She sighed, knowing the men were right. She hadn’t gone out with the sheep in years; she’d been too busy with the day-to-day business of running the home farm. And if she were entirely honest, she probably wouldn’t find camping in the sheep wagon nearly as comfortable as she had as a child.
She shivered as another gust of wind cut through the fabric of her coat.
“You need to get inside.” Gabe settled a protective arm around her shoulders. “I don’t want you taking a chill in this weather.”
All this coddling was going to spoil her rotten, she thought. Then she smiled, deciding she would enjoy it while it lasted.
Gabe looked at Brodie. “I’m going to ride out to the Jones’s place. I’ll be passing by the sheep camp. Do you need me to take anything to Charlie? Pass along any news?”
“I’ll ride with ye.”
Gabe chuckled as he gave Akira’s shoulders a squeeze. “He thinks I’ll get lost if I go on my own,” he confided in a stage whisper, his lips near her ear.
“I know.”
Brodie harrumphed.
“Actually, I’d be glad for your company, Lachlan. If the Widow Jones is as strange as folks say, I may be glad for it.”
“She’ll not shoot ye dead, if that’s what ye fear.” The Scotsman almost revealed a smile. “But she might wing ye if she gets a chance.”

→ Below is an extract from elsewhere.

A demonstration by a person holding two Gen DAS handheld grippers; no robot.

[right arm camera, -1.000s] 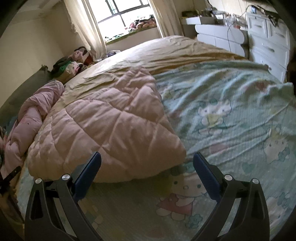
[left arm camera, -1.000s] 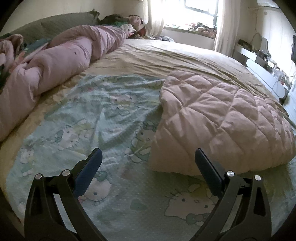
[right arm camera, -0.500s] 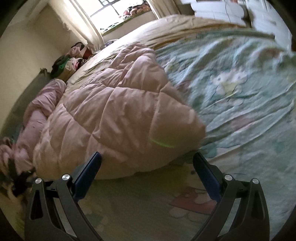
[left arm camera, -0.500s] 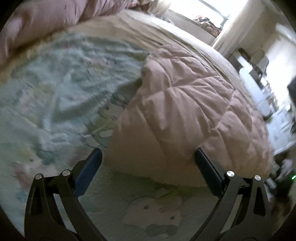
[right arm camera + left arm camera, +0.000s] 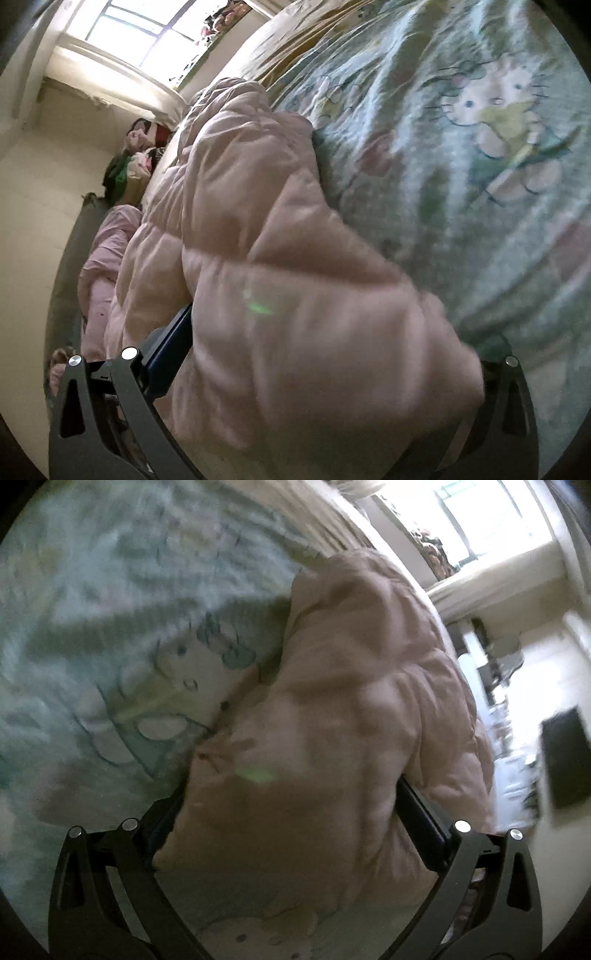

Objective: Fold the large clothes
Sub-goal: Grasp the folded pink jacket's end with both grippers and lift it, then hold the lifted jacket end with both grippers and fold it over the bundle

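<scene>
Both tongs advanced (tilted), spread wide around pink quilted jacket edge.

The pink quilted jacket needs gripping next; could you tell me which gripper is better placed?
Neither clearly: the left gripper and right gripper each stand open, straddling the pink quilted jacket.

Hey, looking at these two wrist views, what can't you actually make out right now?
- Left wrist view: the left tool's fingertips, buried in the puffy pink quilted jacket.
- Right wrist view: the right tool's far finger, covered by the same jacket.
- Both views: whether either tool is pinching fabric.
- Left wrist view: the cartoon-print bedsheet, smeared by motion blur.
</scene>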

“Why, Brodie Lachlan!” Akira exclaimed, grinning at him. “You’re actually teasing my husband.”
“Ach! I never
tease
.” He said the word with complete distaste. “’Tis a woman’s tool, that.” Before Akira could respond, he added, “If we’re goin’, let’s be about it. I’ll see to the horses.” He strode away, only a slight limp evident.

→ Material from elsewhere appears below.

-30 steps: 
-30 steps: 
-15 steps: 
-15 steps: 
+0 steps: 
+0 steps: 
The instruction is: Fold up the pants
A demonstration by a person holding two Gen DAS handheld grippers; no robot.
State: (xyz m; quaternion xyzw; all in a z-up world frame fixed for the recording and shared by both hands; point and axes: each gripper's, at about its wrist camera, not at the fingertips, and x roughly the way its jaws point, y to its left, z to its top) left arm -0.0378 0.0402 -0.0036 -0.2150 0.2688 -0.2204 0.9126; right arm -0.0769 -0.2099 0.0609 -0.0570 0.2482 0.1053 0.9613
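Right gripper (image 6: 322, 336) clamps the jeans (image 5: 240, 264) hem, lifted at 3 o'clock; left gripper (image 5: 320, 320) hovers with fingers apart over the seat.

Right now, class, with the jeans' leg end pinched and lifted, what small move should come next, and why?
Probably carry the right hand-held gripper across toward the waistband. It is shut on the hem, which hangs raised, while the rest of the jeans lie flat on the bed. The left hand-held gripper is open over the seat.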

“I knew it would happen,” Akira said. “He likes you.”
“I wouldn’t go that far.”
“But he does.”
“Well, he won’t if I keep him waiting.” He gave her a quick kiss. “You get inside out of this wind.”

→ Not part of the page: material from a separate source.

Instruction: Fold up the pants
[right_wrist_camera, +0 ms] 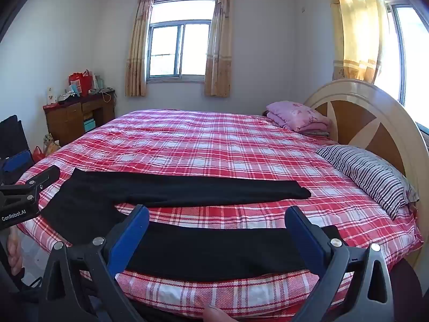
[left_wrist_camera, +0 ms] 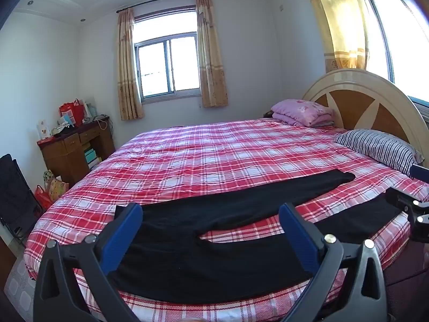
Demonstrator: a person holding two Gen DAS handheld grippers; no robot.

“I will as soon as I’ve looked in on Mrs. Wickham. She’s been rather listless the last week or two. I hope she isn’t in for another bad spell.”
“Take her some of your stew. It’s good enough to cure whatever ails her.”
She grinned. “Thank you, sir.”
“You’re welcome, ma’am.” He gave her another quick kiss. “We’ll try to be back before dark.”
“I’ll keep your supper warm.”
He started to walk away.
“And Gabe?”
He stopped and looked back at her.
“Be careful.”
He smiled, nodded, then headed for the barn.
Danny Peck looked at least a decade older than his twenty-five years, Hudson decided. Hard drinking did that to a man. He was about average in height and weight, probably average in appearance, too, when cleaned up. Right now he wasn’t clean. His jaw was covered with dark stubble, and his clothes looked as if he’d been sleeping in them for weeks.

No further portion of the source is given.